Equifax, one of the three national credit reporting agencies, announced today that 2.4 million more persons were affected by its massive data breach in 2017. The March 1st announcement stated, in part:
"Equifax Inc. today announced that the company has confirmed the identities of U.S. consumers whose partial driver’s license information was taken. Equifax was able to identify these consumers by referencing other information in proprietary company records that the attackers did not steal, and by engaging the resources of an external data provider.
Through these additional efforts, Equifax was able to identify approximately 2.4 million U.S. consumers whose names and partial driver’s license information were stolen, but who were not in the previously identified affected population discussed in the company’s prior disclosures about the incident. This information was partial because, in the vast majority of cases, it did not include consumers’ home addresses, or their respective driver’s license states, dates of issuance, or expiration dates... Today’s newly identified consumers were not previously informed because their SSNs were not stolen together with their partial driver’s license information..."
Equifax will notify the newly identified breach victims via U.S. Postal mail, and will offer them complimentary identity theft protection and credit file monitoring services.
The timeline for the massive breach: intrusions occurred in May (2017), Equifax staff first discovered the intrusions in July (2017); Equifax notified the publicy in September (2017); and now identified 2.4 million more breach victims (March, 2018).
Equifax said in September (2017) that 143 million persons were affected. That was about 44 percent of the United States population. In October (2017), Equifax revised upward the number affected by 2.5 million to 145.5 million persons. What's the new total? Equifax didn't have the guts to admit it in its March 1st announcement. Since the company doesn't seem to want to admit it, I'm going with 147.9 million persons affected -- about 45.6 percent of the population.

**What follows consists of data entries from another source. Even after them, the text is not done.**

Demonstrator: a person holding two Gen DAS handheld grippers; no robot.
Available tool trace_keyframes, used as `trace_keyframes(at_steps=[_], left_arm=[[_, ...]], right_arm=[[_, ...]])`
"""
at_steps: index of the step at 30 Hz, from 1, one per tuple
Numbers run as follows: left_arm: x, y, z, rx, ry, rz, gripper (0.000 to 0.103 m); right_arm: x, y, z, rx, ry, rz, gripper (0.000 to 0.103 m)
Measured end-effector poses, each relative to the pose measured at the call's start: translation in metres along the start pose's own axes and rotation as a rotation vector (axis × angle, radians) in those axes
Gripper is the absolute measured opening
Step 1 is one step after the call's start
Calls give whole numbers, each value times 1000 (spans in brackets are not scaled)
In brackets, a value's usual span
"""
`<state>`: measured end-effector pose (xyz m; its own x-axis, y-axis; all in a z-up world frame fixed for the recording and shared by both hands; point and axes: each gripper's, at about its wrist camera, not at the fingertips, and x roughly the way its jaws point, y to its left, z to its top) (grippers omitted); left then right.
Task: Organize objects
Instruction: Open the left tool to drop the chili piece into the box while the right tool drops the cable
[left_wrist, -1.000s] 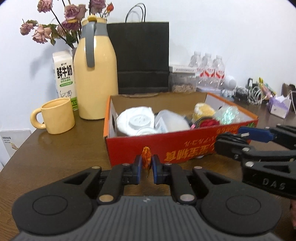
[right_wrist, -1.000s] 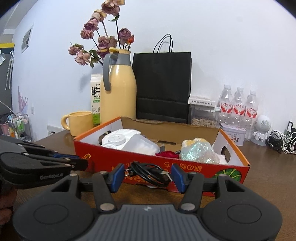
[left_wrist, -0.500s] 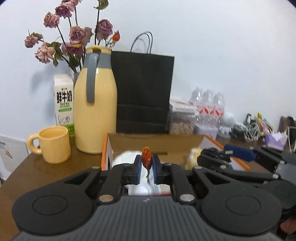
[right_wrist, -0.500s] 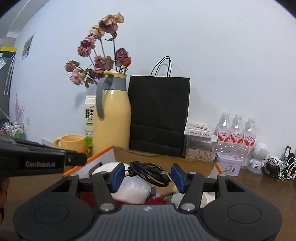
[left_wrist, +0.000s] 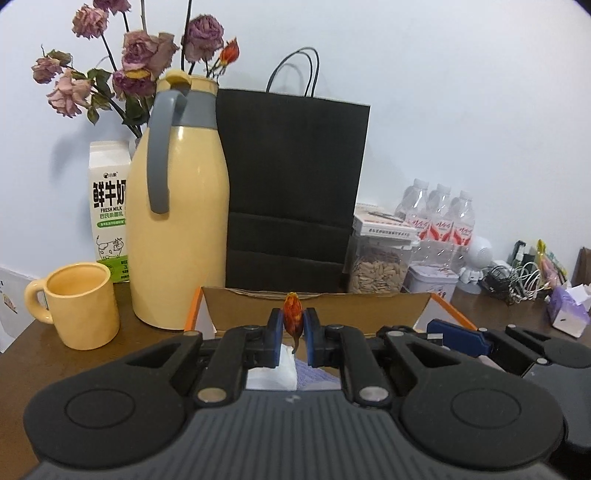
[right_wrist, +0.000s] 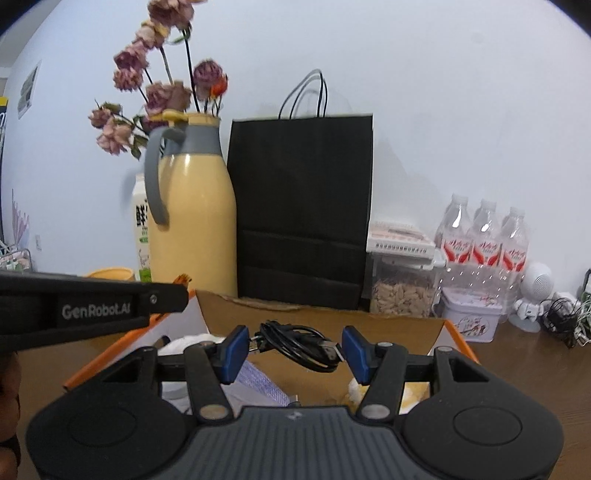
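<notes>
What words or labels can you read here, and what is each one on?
"FRESH MILK" with large Chinese characters: milk carton.
"GenRobot.AI": side of the left gripper.
Too small or blurred to read: the carton's fine print, the red labels on the water bottles, the printed lid on the seed jar, the tin.

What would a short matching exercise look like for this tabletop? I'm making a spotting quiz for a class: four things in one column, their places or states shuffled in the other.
Things:
1. orange flower bud
2. black cable
3. yellow mug
4. black paper bag

Places or states:
A. stands behind the cardboard box, by the wall
B. pinched in the left gripper
C. stands left of the yellow thermos jug
D. bundled between the fingers of the right gripper

Pairs: 1-B, 2-D, 3-C, 4-A
</notes>
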<state>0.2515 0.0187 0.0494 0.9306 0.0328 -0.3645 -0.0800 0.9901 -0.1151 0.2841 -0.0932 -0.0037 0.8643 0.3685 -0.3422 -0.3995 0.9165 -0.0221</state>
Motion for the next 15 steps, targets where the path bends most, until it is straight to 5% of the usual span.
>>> trace_keyframes(at_steps=[9,10,11,12,14,15], left_arm=[[23,6,-8,16,51,14,16],[23,6,-9,18,51,12,27],[23,7,-10,17,53,12,52],[23,7,-10,17,51,19,65],[21,7,-10,20,28,38,102],[19,8,-10,17,9,39,103]], right_arm=[[14,-14,-8,38,78,9,56],[14,-16,-9,42,87,12,56],[14,-17,-10,45,92,10,59],[13,-19,-10,49,94,2,64],[11,-22,-10,62,89,-6,93],[9,-24,-10,68,82,-5,97]])
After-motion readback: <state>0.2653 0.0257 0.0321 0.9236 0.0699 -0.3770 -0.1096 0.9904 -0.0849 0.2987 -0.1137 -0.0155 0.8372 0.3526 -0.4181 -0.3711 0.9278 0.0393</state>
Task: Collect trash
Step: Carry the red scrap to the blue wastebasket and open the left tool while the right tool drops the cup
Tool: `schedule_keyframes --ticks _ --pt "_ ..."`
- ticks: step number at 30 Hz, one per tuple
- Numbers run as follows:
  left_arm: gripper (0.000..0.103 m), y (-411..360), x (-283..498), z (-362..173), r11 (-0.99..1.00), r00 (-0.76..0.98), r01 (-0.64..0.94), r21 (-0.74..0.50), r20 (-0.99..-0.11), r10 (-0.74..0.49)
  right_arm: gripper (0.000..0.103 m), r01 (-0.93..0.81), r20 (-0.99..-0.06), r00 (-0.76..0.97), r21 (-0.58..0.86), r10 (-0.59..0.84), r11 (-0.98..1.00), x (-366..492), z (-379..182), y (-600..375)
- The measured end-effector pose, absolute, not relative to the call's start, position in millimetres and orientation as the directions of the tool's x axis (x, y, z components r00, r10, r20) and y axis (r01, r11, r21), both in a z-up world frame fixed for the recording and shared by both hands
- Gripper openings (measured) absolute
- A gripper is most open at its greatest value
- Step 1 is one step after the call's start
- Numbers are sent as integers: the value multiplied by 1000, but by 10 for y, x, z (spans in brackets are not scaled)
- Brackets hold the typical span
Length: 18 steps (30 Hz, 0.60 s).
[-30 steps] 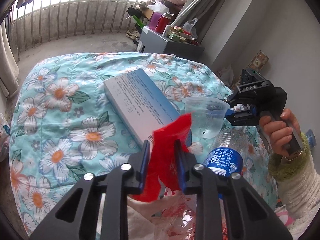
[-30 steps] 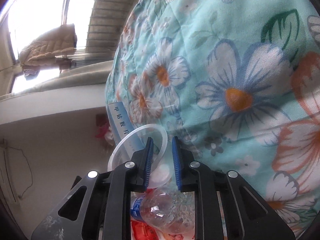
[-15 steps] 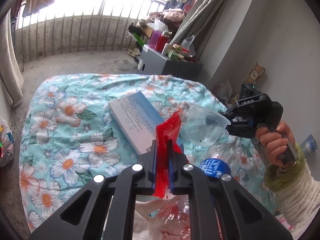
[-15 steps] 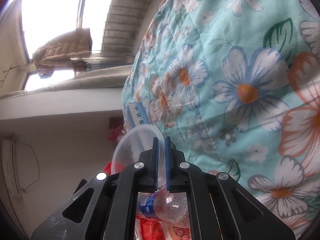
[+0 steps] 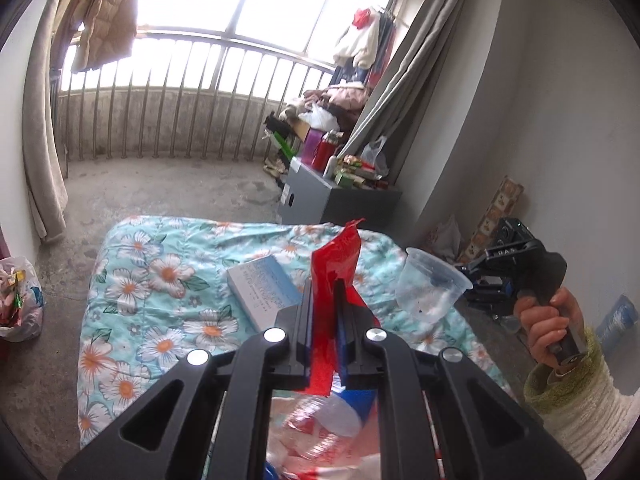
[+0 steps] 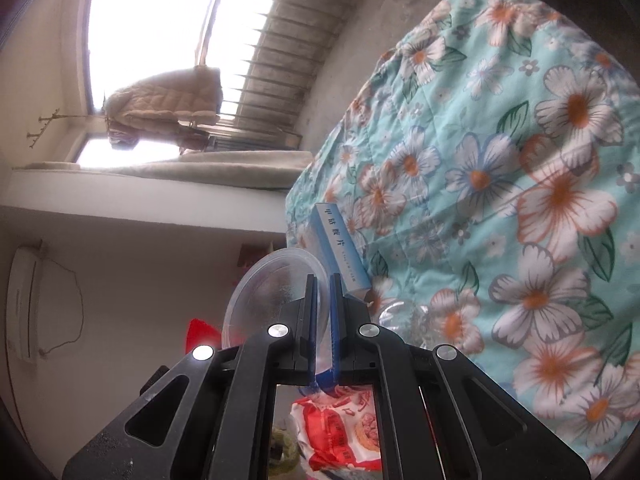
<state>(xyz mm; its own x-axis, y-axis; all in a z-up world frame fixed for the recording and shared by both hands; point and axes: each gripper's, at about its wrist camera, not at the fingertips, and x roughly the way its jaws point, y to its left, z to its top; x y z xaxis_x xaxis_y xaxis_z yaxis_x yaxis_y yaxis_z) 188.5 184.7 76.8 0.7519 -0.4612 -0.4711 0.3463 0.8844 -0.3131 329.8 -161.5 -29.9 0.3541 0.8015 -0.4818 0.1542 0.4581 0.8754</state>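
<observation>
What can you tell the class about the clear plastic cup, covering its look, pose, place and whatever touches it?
The clear plastic cup is thin, see-through and tapered, with a rolled round rim. It looks empty apart from a few dark specks near its base. The right gripper pinches its wall at the rim, holding it tilted in the air above the flowered turquoise quilt. Nothing else touches it.

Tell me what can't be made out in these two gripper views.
- Left wrist view: the plastic bottle is mostly hidden behind the left gripper.
- Right wrist view: the snack bag is half covered by the right gripper.
- Blue box print: too small.
</observation>
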Motion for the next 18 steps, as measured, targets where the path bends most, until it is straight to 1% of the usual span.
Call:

So, it took Equifax almost six months after its initial announcement to determine exactly who was affected during its massive data breach. This does not inspire confidence. Instead, it suggests that the company's internal systems and intrusion detection mechanisms failed miserably.
- Equifax Set up a Flawed System to Prevent and Mitigate Data Security Problems
- Equifax Ignored Numerous Warnings of Risks to Sensitive Data
- Equifax Failed to Notify Consumers, Investors, and Regulators about the Breach in a Timely and Appropriate Fashion
- Equifax Took Advantage of Federal Contracting Loopholes and Failed to Adequately Protect Sensitive IRS Taxpayer Data
- Equifax’s Assistance and Information Provided to Consumers Following the Breach was Inadequate.
Equifax's latest breach update highlights item #3: the company's failure to promptly notify consumers. When consumers aren't notified promptly, they are unable to take action to protect their sensitive personal and payment information.
Have we heard the last from Equifax? Will it provide future updates with even more persons affected? I hope not, but the company's track record suggests otherwise.
Equifax has foisted upon the country a cluster f--k of epic proportions = #FUBAR. Businesses and consumers depend upon secure, reliable credit reports. The United States economy relies upon it, too. Equifax executives need to experience direct consequences: fines, terminations, and jail time. Without consequences, executives won't adequately secure sensitive personal and financial information -- and this will happen again. What do you think?